Third-party assessors, who independently verify the implementation of controls in CSP and agency systems, can use the OSCAL SSP, assessment plan, assessment results, and plan of actions and milestones models to plan and document the assessments they perform. When reviewing these assessments, other parties can determine what exactly was and was not assessed, and what findings and risks were identified during the assessment process.

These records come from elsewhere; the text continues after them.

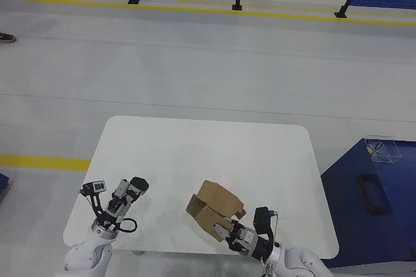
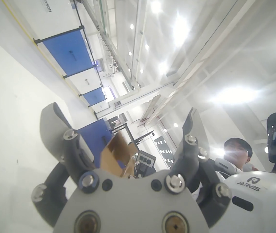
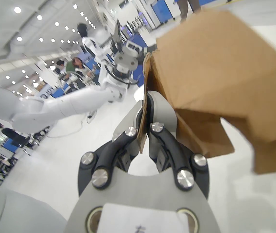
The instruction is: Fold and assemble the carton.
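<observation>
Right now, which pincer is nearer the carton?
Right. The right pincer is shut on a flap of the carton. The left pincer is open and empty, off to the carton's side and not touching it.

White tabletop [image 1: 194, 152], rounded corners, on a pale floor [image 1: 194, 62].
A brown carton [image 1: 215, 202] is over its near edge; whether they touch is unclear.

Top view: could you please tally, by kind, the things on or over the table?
carton: 1
grippers: 2 (left gripper open and empty; right gripper shut on the carton's flap)
Total: 3
</observation>
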Robot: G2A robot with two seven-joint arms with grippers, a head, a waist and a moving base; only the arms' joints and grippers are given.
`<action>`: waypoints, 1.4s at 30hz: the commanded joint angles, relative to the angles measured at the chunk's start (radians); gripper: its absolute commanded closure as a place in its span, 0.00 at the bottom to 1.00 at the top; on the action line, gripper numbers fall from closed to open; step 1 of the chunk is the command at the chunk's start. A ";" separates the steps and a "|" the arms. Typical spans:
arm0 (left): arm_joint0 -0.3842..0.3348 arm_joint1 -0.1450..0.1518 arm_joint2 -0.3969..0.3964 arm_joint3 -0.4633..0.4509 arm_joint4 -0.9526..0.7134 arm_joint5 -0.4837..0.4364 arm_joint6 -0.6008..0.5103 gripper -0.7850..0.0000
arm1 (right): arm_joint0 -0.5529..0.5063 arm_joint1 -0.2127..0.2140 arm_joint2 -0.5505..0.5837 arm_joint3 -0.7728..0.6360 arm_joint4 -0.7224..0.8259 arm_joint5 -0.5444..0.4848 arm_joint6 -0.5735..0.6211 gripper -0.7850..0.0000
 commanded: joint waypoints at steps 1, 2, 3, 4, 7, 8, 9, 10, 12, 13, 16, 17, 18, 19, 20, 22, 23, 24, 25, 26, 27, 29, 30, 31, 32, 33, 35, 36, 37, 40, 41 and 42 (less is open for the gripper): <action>0.014 0.006 -0.006 -0.050 0.000 0.034 -0.057 0.00 | -0.006 0.003 -0.005 -0.017 -0.034 0.012 0.051 1.00; 0.020 0.009 -0.008 -0.075 -0.004 0.047 -0.081 0.00 | -0.008 0.005 -0.008 -0.029 -0.055 0.011 0.075 1.00; 0.026 0.011 -0.009 -0.098 -0.009 0.058 -0.105 0.00 | -0.014 0.007 -0.014 -0.039 -0.067 0.004 0.097 1.00; 0.031 0.014 -0.004 -0.122 -0.016 0.073 -0.137 0.00 | -0.018 0.009 -0.017 -0.050 -0.077 -0.001 0.117 1.00; 0.039 0.021 -0.002 -0.173 0.002 0.094 -0.225 0.00 | -0.033 0.015 -0.023 -0.087 -0.109 -0.018 0.162 1.00; 0.041 0.023 0.004 -0.188 0.020 0.098 -0.247 0.00 | -0.040 0.017 -0.025 -0.099 -0.115 -0.026 0.173 1.00; 0.041 0.024 0.014 -0.197 0.033 0.113 -0.273 0.00 | -0.046 0.020 -0.026 -0.114 -0.122 -0.037 0.184 1.00; 0.039 0.026 0.022 -0.204 0.049 0.127 -0.291 0.00 | -0.053 0.022 -0.024 -0.125 -0.127 -0.044 0.189 1.00; 0.032 0.027 0.046 -0.213 0.089 0.153 -0.328 0.00 | -0.068 0.026 -0.023 -0.148 -0.133 -0.058 0.198 1.00; 0.025 0.028 0.061 -0.213 0.101 0.178 -0.348 0.00 | -0.074 0.028 -0.020 -0.158 -0.134 -0.061 0.201 1.00; -0.005 0.028 0.110 -0.194 0.135 0.261 -0.402 0.00 | -0.091 0.034 -0.016 -0.183 -0.132 -0.075 0.209 1.00; -0.019 0.028 0.125 -0.184 0.148 0.287 -0.421 0.00 | -0.094 0.036 -0.013 -0.189 -0.132 -0.078 0.208 1.00; -0.032 0.028 0.138 -0.172 0.159 0.309 -0.436 0.00 | -0.097 0.037 -0.010 -0.194 -0.131 -0.078 0.209 1.00; -0.045 0.028 0.149 -0.159 0.163 0.330 -0.446 0.00 | -0.100 0.039 -0.007 -0.200 -0.129 -0.078 0.207 1.00; -0.056 0.028 0.156 -0.150 0.163 0.343 -0.454 0.00 | -0.103 0.040 -0.003 -0.205 -0.125 -0.081 0.205 1.00; -0.070 0.027 0.166 -0.134 0.142 0.352 -0.468 0.00 | -0.110 0.043 0.005 -0.208 -0.104 -0.080 0.198 1.00; -0.073 0.027 0.166 -0.128 0.124 0.348 -0.473 0.00 | -0.112 0.045 0.011 -0.211 -0.093 -0.077 0.195 1.00; -0.075 0.027 0.159 -0.125 0.104 0.327 -0.460 0.00 | -0.112 0.045 0.011 -0.211 -0.093 -0.077 0.195 1.00; -0.071 0.026 0.151 -0.122 0.085 0.293 -0.436 0.00 | -0.112 0.045 0.011 -0.211 -0.093 -0.077 0.195 1.00; -0.069 0.026 0.148 -0.121 0.082 0.280 -0.427 0.00 | -0.112 0.045 0.011 -0.211 -0.093 -0.077 0.195 1.00; -0.069 0.026 0.148 -0.121 0.082 0.280 -0.427 0.00 | -0.112 0.045 0.011 -0.211 -0.093 -0.077 0.195 1.00; -0.069 0.026 0.148 -0.121 0.082 0.280 -0.427 0.00 | -0.112 0.045 0.011 -0.211 -0.093 -0.077 0.195 1.00; -0.069 0.026 0.148 -0.121 0.082 0.280 -0.427 0.00 | -0.112 0.045 0.011 -0.211 -0.093 -0.077 0.195 1.00; -0.069 0.026 0.148 -0.121 0.082 0.280 -0.427 0.00 | -0.112 0.045 0.011 -0.211 -0.093 -0.077 0.195 1.00; -0.069 0.026 0.148 -0.121 0.082 0.280 -0.427 0.00 | -0.114 0.044 0.008 -0.209 -0.065 -0.071 0.180 1.00; -0.069 0.026 0.148 -0.121 0.082 0.280 -0.427 0.00 | -0.114 0.044 0.011 -0.207 -0.035 -0.071 0.171 1.00; -0.063 0.027 0.124 -0.122 0.083 0.261 -0.374 0.00 | -0.115 0.048 0.023 -0.201 0.029 -0.079 0.168 1.00; -0.056 0.030 0.095 -0.127 0.120 0.219 -0.328 0.00 | -0.116 0.050 0.027 -0.195 0.068 -0.086 0.177 1.00; -0.040 0.033 0.065 -0.142 0.161 0.180 -0.278 0.00 | -0.115 0.052 0.033 -0.190 0.110 -0.090 0.192 1.00; 0.025 0.047 -0.038 -0.254 0.394 0.127 -0.163 0.00 | -0.108 0.061 0.045 -0.172 0.268 -0.087 0.257 1.00; 0.054 0.051 -0.065 -0.308 0.486 0.133 -0.132 0.00 | -0.101 0.065 0.049 -0.167 0.323 -0.085 0.287 1.00; 0.082 0.055 -0.091 -0.365 0.596 0.147 -0.113 0.00 | -0.093 0.069 0.056 -0.164 0.373 -0.080 0.316 1.00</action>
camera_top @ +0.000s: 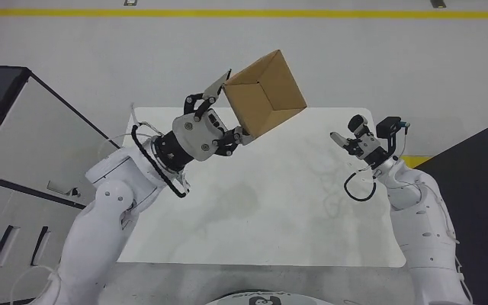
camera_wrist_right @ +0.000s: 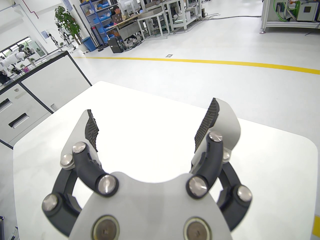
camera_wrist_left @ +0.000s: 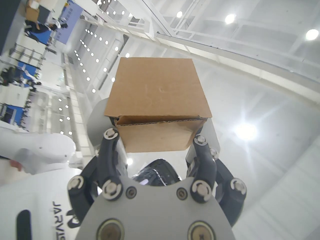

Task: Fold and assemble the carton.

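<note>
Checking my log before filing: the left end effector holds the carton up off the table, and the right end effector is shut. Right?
Not quite. The left end effector does hold the carton up off the table, but the right end effector is open and empty, as the right wrist view shows.

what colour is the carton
Plain brown cardboard; the carton shows best in the left wrist view.

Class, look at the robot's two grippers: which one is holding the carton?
The left gripper: it clamps the brown carton, held up off the table. The right gripper is open and empty, over the table's right side.
</note>
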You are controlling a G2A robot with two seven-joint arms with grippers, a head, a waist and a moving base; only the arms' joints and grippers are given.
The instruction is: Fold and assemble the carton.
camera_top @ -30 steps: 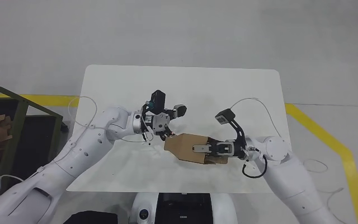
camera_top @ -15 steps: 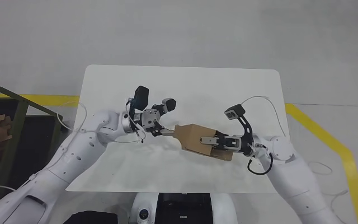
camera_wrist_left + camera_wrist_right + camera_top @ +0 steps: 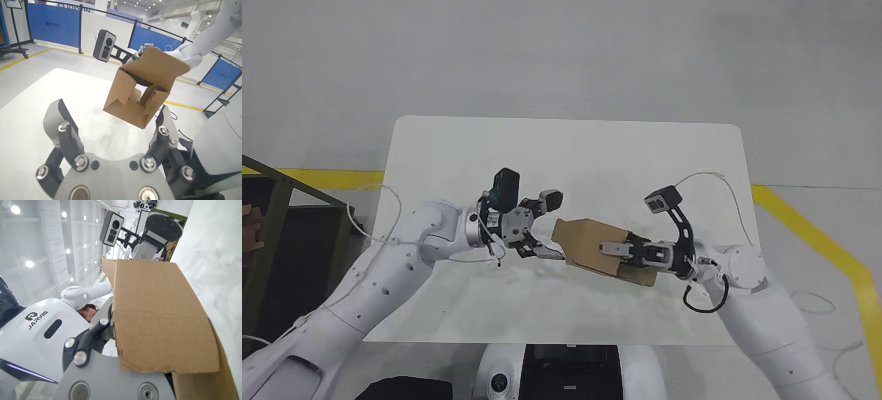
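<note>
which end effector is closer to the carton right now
Right. The right end effector is clamped on the carton; the left end effector sits open just off the carton's open end, not gripping it.

the left arm (image 3: 407, 255) comes in from the robot's left side, elbow bent, forearm stretched towards the middle of the table. its wrist is turned so the left gripper (image 3: 545, 224) points across at the other arm, jaws spread wide with nothing gripped, just short of the open end of the carton (image 3: 587, 245). the right arm (image 3: 747, 285) is folded in from the opposite side, forearm low and near level. the right gripper (image 3: 610, 254) is clamped on the carton's end nearest its own wrist, one finger lying flat along the top face, holding it off the table.
</note>
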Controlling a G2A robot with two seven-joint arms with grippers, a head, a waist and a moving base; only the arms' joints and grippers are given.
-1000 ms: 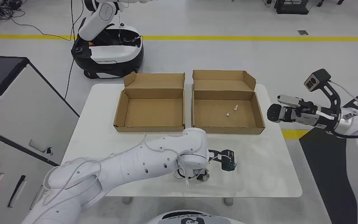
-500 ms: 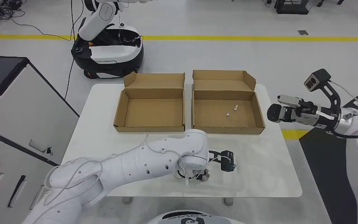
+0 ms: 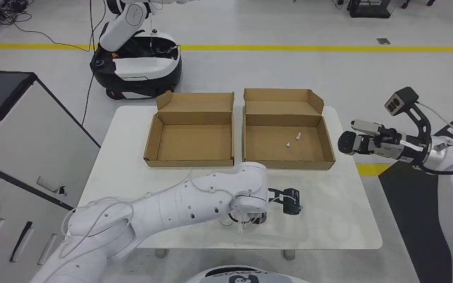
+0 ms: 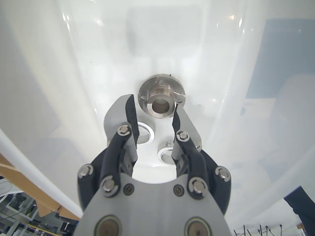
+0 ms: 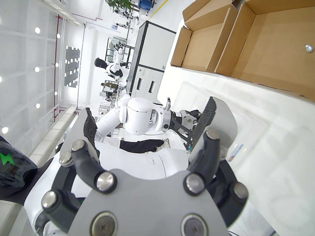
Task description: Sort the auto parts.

FedRAMP is making investments into tooling that will allow FedRAMP to automatically receive SSPs, assessment plans, assessment results, and plan of actions and milestones from CSPs and third-party assessors supporting the initial authorization and continuous assessment processes they regularly perform. In initial authorization, FedRAMP reviews the SSP and assessment results to determine if the implemented security controls meet desired security outcomes, ensuring core security requirements are met. For ongoing assessment, FedRAMP continuously monitors cloud-based systems to ensure that controls remain effective, identified flaws and misconfigurations in hardware and software are remedied, and new risks are identified and managed as the CSP systems are changed over time to incorporate new features needed by the government.

Visibility into the web of leveraged systems provides FedRAMP, agencies, and CSPs reusing other cloud services with insight into risks that span multiple cloud systems. This visibility allows FedRAMP to develop metrics and to proactively manage risk at a government- and cloud-wide scale that has not been possible previously. The visibility needed to do this is only possible using the rich contextual information provided by the OSCAL SSP and assessment models, and the automation afforded by OSCAL-based data exchanges providing this data directly to FedRAMP.

Federal Agencies

Federal agencies can use OSCAL SSPs and information derived from OSCAL assessment plans, results, and plan of actions and milestones to ensure that agency risks are properly managed, and that the systems agencies build and operate using cloud services meet security expectations. The OSCAL SSP can be used to understand agency responsibilities for implementing security controls needed to securely use cloud-based services. Agencies can also use the SSP model to document their own security control implementations as part of fulfilling these responsibilities.

Tool Providers

Finally, OSCAL can be put to use by tool providers, such as those providing governance, risk, and compliance (GRC) tools that support all of the stakeholders in the FedRAMP ecosystem. Advancement of OSCAL-based capabilities in GRC tools is essential to supporting the OSCAL-based data exchanges described above.